On the 23rd, KOSPO announced that it actively implemented government policies to boost domestic demand through early execution of public sector investment expenses and advance payments and purchases.


Since launching the 'Economic Revitalization Task Force' in April, it has worked diligently to support small and medium-sized enterprises (SMEs) facing difficulties and to revitalize the local economy.


KOSPO executed about 870 billion KRW in early payments in the first half, which is approximately 69% of the total annual investment budget, and paid advance funds to major contractors.


Early budget execution in the first half was based on indicators showing the economic effects of public funds flowing into the market, such as fiscal multipliers and employment inducement coefficients.

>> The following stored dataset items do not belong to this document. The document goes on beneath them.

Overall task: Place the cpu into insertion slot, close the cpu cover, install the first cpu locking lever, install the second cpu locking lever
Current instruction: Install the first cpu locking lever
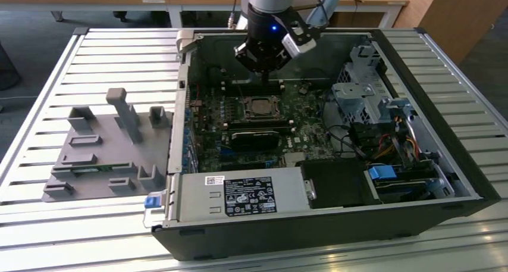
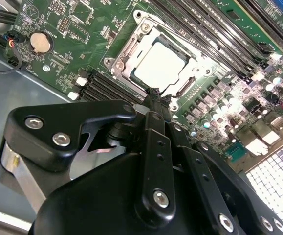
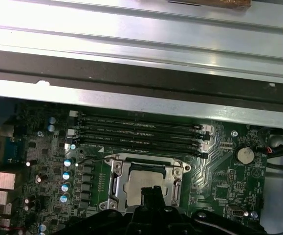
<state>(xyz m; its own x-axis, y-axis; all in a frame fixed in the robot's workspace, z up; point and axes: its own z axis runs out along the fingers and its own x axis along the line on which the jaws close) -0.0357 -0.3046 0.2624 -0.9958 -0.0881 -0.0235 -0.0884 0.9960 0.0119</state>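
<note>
Work centres on the insertion slot (image 1: 260, 107), which sits in the green board of an open computer case (image 1: 444, 165) lying on its side on the slatted worktop (image 1: 119, 52), so the socket faces up and the arm can reach it from above. The cpu (image 2: 161, 66) lies in that slot with its dull silver top showing, flat and square to the socket. The cpu cover (image 2: 126, 51) appears to lie down around it, its frame resting on the chip's edges and its window leaving the metal top bare; by that reading the first two steps look done. The gripper (image 2: 156, 95) hangs just above the edge of the socket farthest from the memory slots (image 3: 141, 132), its fingers drawn narrow into a single point with nothing seen between them. A tip that slim suits pushing a thin part better than grasping one. In the first wrist view the gripper (image 3: 151, 193) overlaps the near edge of the cpu (image 3: 136, 181), and a thin wire (image 3: 90, 160) juts out from one corner of the cover (image 3: 117, 181); it may be a locking lever not yet latched, though I cannot be sure. A grey holder (image 1: 103, 147) stands on the worktop at the exterior view's left, well apart from the case.
</note>
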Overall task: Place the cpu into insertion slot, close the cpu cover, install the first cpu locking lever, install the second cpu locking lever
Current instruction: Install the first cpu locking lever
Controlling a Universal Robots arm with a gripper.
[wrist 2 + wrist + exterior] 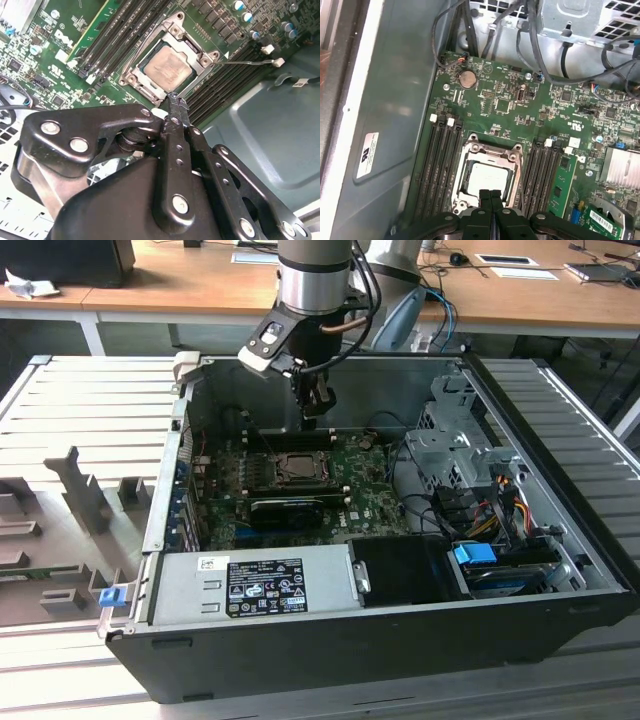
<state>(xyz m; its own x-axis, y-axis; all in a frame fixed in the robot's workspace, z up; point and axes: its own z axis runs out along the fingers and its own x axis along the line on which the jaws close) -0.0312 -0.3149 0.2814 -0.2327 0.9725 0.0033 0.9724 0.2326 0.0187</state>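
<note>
Overall, the open computer case [400,640] lies on the slatted grey table [80,400], with the green circuit board [505,105] flat on its floor.

The hand [490,192] hangs just above the board at the socket's near edge. Its two fingers are pressed together and carry nothing.

The insertion slot [492,150] sits between the banks of long black memory slots. It is a square socket with a bright metal rim.

The cpu cover [200,60] is a thin grey metal frame with a square window, and it appears to lie down around the chip. Judged stiff but thin, it is best pressed on the frame bars, never through the window. Whether the wire levers are latched cannot be told.

The cpu [170,67] is seated in the socket, its dull grey metal top showing through the window in both wrist views.
- Handling: judged light, rigid and smooth-topped, so likely slippery.
- Fragility: the contact side and the socket beneath are likely delicate.
- Hold: by two opposite edges, kept level.
</note>
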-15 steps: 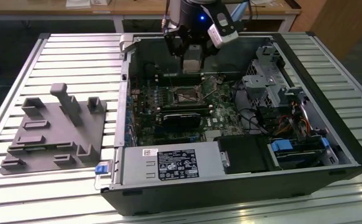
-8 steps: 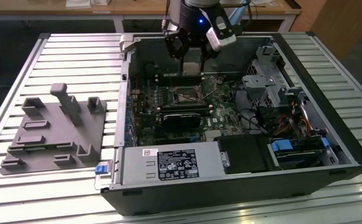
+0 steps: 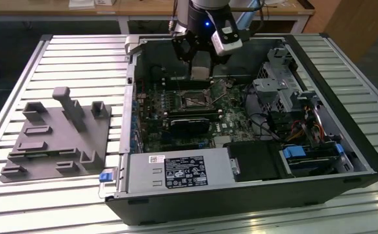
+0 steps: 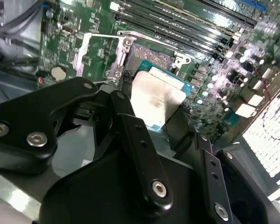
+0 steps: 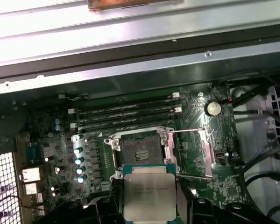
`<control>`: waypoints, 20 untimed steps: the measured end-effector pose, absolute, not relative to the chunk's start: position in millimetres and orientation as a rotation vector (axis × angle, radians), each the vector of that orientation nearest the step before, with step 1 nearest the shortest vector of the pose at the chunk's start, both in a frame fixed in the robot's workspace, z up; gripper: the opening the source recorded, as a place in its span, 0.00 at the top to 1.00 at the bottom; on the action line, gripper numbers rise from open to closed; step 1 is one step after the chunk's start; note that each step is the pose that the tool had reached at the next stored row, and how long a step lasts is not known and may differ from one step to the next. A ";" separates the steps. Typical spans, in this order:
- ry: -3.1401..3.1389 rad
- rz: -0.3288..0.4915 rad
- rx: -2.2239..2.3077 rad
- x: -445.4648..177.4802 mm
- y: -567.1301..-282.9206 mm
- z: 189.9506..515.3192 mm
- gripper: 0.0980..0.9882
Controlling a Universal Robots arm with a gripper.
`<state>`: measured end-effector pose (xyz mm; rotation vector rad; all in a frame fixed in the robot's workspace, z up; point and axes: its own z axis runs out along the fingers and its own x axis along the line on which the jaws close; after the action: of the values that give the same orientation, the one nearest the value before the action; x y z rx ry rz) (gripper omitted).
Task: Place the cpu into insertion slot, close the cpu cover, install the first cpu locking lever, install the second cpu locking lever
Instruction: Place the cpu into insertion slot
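Grips chip (image 5: 150, 193) tight in gripper (image 3: 200, 68), hangs near bare socket (image 5: 139, 151) on green board (image 5: 191, 100), apart from it; lid (image 4: 84, 53) flipped open alongside.

Gripper (image 5: 149, 204) pointing down, clamped on cpu (image 5: 150, 189).

The exterior view looks steeply down on the open case (image 3: 241, 207), from far enough to take in all of it and the table (image 3: 59, 58) around it. Both wrist views sit close above the board (image 5: 200, 112), looking past the gripper (image 5: 150, 207), the first almost straight down and the second aslant. They share the cpu (image 5: 150, 186) and slot (image 5: 140, 151).
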<state>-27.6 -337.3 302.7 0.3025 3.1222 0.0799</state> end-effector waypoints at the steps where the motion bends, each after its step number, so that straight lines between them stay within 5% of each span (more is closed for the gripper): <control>1: 3.119 0.078 0.326 -27.6 -337.3 302.5 0.50; 20: 3.020 0.055 0.800 -27.6 -337.3 301.1 0.50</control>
<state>-27.6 -337.3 301.1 0.8001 3.0204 0.0548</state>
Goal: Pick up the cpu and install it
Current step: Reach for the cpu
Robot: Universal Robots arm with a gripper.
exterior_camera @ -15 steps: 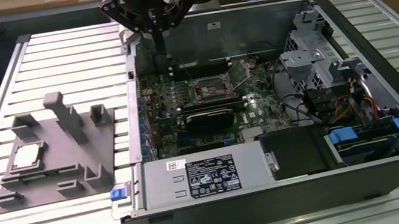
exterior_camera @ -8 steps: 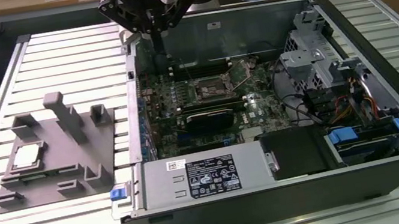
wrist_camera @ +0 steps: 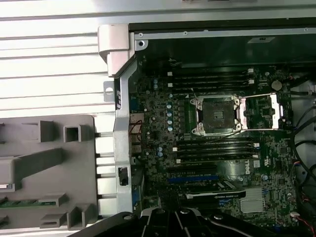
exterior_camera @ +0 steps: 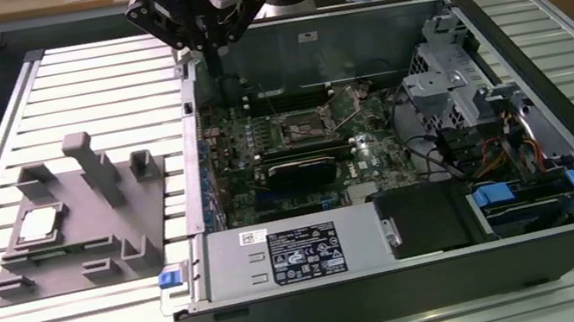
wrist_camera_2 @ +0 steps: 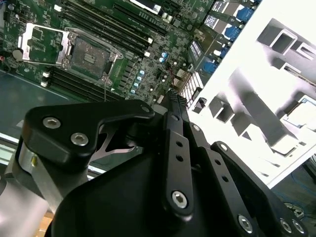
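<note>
The cpu (exterior_camera: 38, 224), a small pale silvery square, lies flat on the grey fixture (exterior_camera: 101, 236) at the exterior view's left, outside the case. My gripper (exterior_camera: 208, 49) hangs above the back left corner of the open computer case (exterior_camera: 424, 278), well away from the cpu. Its fingers taper to a point, shut with nothing between them. The empty cpu socket (exterior_camera: 303, 129) sits mid-motherboard, also seen as the socket (wrist_camera: 217, 114) in the first wrist view and the socket (wrist_camera_2: 89, 54) in the second, with its metal load plate (wrist_camera: 261, 112) swung open.
A black ribbed block (exterior_camera: 305, 167) lies just in front of the socket. A labelled power supply (exterior_camera: 296, 251) fills the case's front. Drive cages and cables (exterior_camera: 490, 118) crowd the exterior view's right. The case stands on a slatted metal table (exterior_camera: 78, 100).
</note>
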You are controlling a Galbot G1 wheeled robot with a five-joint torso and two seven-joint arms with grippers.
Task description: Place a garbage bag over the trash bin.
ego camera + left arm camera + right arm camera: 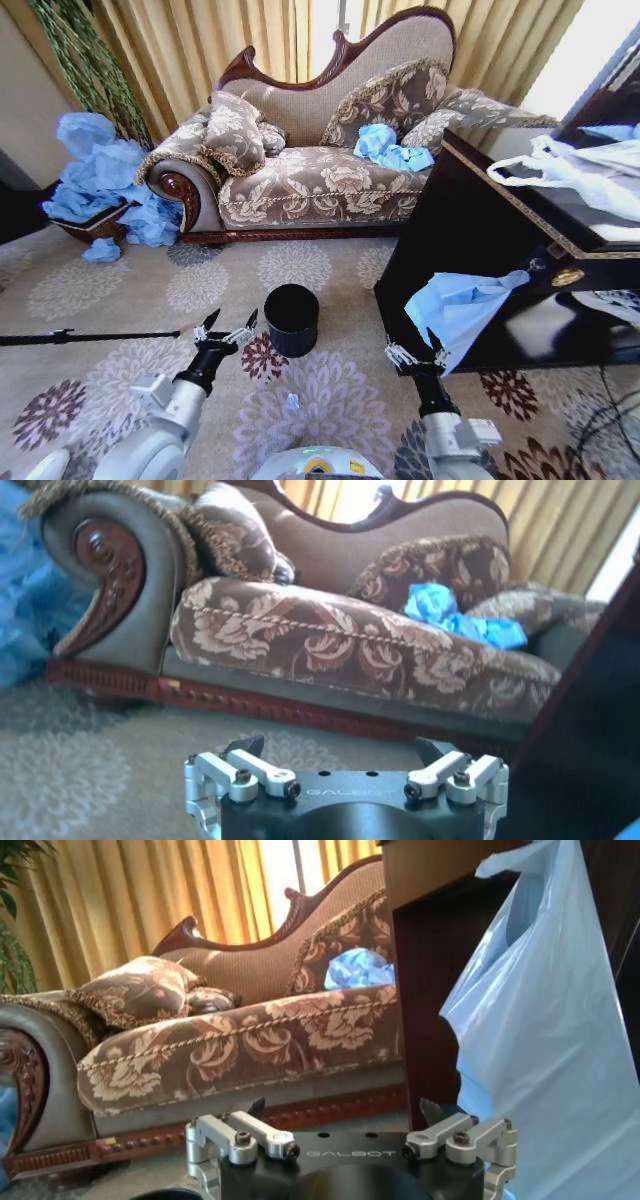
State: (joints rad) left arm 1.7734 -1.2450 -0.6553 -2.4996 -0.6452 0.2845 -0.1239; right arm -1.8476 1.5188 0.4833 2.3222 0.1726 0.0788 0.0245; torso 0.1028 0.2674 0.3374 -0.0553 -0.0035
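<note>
At the far left a heap of blue bags (100,180) is piled by the sofa (300,170), well apart from the work. The left gripper (226,329) is held low over the carpet (120,290), just left of the trash bin (291,319), with its fingers spread apart and nothing between them. The bin stands upright and unlined on the carpet, between the two arms. Further right, the right gripper (416,357) is raised beside the dark cabinet (470,230), its fingers likewise apart; the garbage bag (455,305) hangs just above and beside it, draped off the cabinet's edge, and is not clamped as far as can be judged. The step in hand is judged to be the taking of the bag: a hold near the free hem would be best, so that the mouth can be spread over the rim.
</note>
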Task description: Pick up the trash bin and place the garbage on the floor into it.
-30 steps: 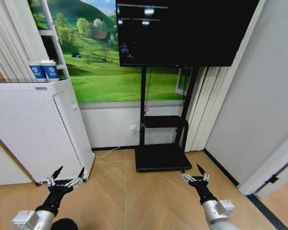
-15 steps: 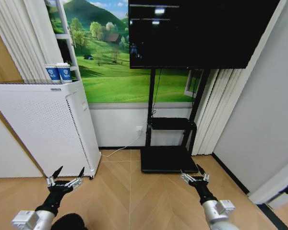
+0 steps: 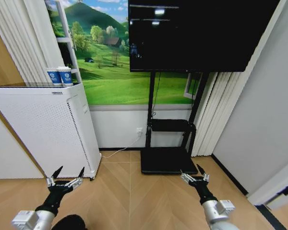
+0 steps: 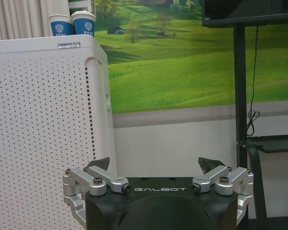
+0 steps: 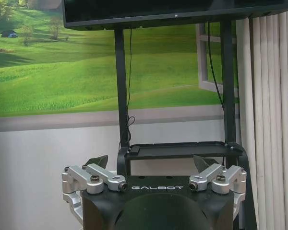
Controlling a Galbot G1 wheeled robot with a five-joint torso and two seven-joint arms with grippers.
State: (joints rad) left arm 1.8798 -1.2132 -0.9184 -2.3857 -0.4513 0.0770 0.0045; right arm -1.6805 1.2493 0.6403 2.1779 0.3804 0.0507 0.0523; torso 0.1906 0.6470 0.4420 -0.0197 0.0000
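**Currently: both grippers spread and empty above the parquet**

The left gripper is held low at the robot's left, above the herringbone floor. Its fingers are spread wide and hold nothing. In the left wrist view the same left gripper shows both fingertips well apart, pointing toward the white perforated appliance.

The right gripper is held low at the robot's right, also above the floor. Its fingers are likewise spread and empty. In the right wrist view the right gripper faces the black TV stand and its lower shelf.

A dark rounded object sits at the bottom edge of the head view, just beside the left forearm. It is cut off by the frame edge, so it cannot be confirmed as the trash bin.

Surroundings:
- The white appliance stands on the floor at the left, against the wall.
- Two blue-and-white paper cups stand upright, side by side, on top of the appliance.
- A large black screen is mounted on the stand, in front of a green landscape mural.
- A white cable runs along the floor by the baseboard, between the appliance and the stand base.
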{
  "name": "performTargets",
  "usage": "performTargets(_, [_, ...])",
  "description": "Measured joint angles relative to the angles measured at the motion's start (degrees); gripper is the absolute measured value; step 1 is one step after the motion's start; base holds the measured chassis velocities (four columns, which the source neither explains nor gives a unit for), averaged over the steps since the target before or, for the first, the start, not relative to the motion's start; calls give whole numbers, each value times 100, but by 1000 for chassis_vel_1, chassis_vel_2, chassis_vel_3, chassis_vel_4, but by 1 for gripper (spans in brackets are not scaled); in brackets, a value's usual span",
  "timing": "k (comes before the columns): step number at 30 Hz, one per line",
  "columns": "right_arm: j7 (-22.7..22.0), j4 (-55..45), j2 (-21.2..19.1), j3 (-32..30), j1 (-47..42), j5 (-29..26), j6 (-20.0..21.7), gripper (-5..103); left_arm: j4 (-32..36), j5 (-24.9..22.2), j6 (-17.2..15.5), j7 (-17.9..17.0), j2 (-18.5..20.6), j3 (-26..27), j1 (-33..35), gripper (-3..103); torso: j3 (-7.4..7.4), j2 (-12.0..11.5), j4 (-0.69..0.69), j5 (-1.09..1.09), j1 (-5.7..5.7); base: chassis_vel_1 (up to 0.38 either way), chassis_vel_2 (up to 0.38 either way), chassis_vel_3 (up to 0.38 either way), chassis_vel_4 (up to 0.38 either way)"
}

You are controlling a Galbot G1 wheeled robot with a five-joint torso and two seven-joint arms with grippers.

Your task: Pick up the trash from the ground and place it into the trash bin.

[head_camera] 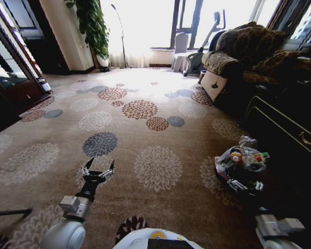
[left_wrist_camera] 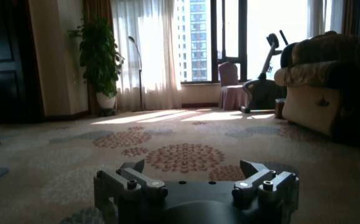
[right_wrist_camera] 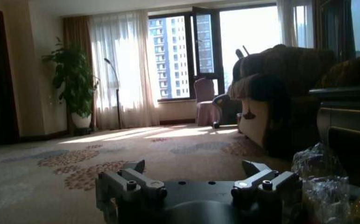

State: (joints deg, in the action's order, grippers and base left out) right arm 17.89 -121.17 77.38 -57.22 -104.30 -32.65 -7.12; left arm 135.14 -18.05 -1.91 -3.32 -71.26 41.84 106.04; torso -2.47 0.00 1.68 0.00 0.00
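- Left gripper [head_camera: 98,169]: fingers spread apart, nothing between them; it hovers low over the carpet [head_camera: 155,129] at the robot's left front. In the left wrist view, the left gripper [left_wrist_camera: 197,179] shows two finger [left_wrist_camera: 141,179] assemblies, well apart, with bare patterned carpet [left_wrist_camera: 180,140] ahead.
- Right gripper [head_camera: 244,185]: it sits just at the near rim of the trash bin [head_camera: 233,188], at the robot's right front. Against the dark bin the fingers are hard to read in the head view; in the right wrist view the right gripper [right_wrist_camera: 197,179] shows its fingers [right_wrist_camera: 261,177] apart, holding nothing.
- Trash bin: one, standing on the carpet beside a dark cabinet [head_camera: 285,129]. Its pale plastic liner [head_camera: 223,162] bunches around the rim.
- Trash [head_camera: 243,155]: several small pieces lie inside the bin, with orange, red and green spots visible; an exact count cannot be made. A crumpled clear plastic [right_wrist_camera: 320,179] edge shows beside the right gripper, cut off by the frame.
- Count: two grippers, one bin, one sofa [head_camera: 249,52], one potted plant [head_camera: 90,26].
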Motion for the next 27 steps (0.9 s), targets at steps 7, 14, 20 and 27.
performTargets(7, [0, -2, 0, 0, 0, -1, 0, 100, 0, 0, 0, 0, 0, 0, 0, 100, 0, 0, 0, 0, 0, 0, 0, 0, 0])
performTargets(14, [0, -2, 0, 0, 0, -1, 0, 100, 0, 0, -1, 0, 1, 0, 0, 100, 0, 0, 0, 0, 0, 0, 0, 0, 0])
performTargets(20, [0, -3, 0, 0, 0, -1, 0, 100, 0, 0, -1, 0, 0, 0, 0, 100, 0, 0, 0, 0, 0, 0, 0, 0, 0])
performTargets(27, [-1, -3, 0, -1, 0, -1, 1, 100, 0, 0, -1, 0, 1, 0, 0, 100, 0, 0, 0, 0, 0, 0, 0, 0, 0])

Through this, it generated an economic effect of about 1.1 trillion KRW and created approximately 8,000 jobs.


Additionally, to support SMEs, it temporarily improved the contract system, significantly shortening the administrative days required for contracts.


It implemented an SME support program that directly provides labor costs to small and medium-sized enterprises.


To revitalize the local economy, advance payments were made to restaurants near the headquarters and each business site to improve cash flow and support employment maintenance.


About 2 billion KRW of social contribution budgets, including the Sharing Fund, were executed early to support socially vulnerable groups experiencing difficulties.



KOSPO accounted for about 11% of the national power supply as of last year. It received an A grade in the government management evaluation of public institutions last year.


This content was produced with the assistance of AI translation services.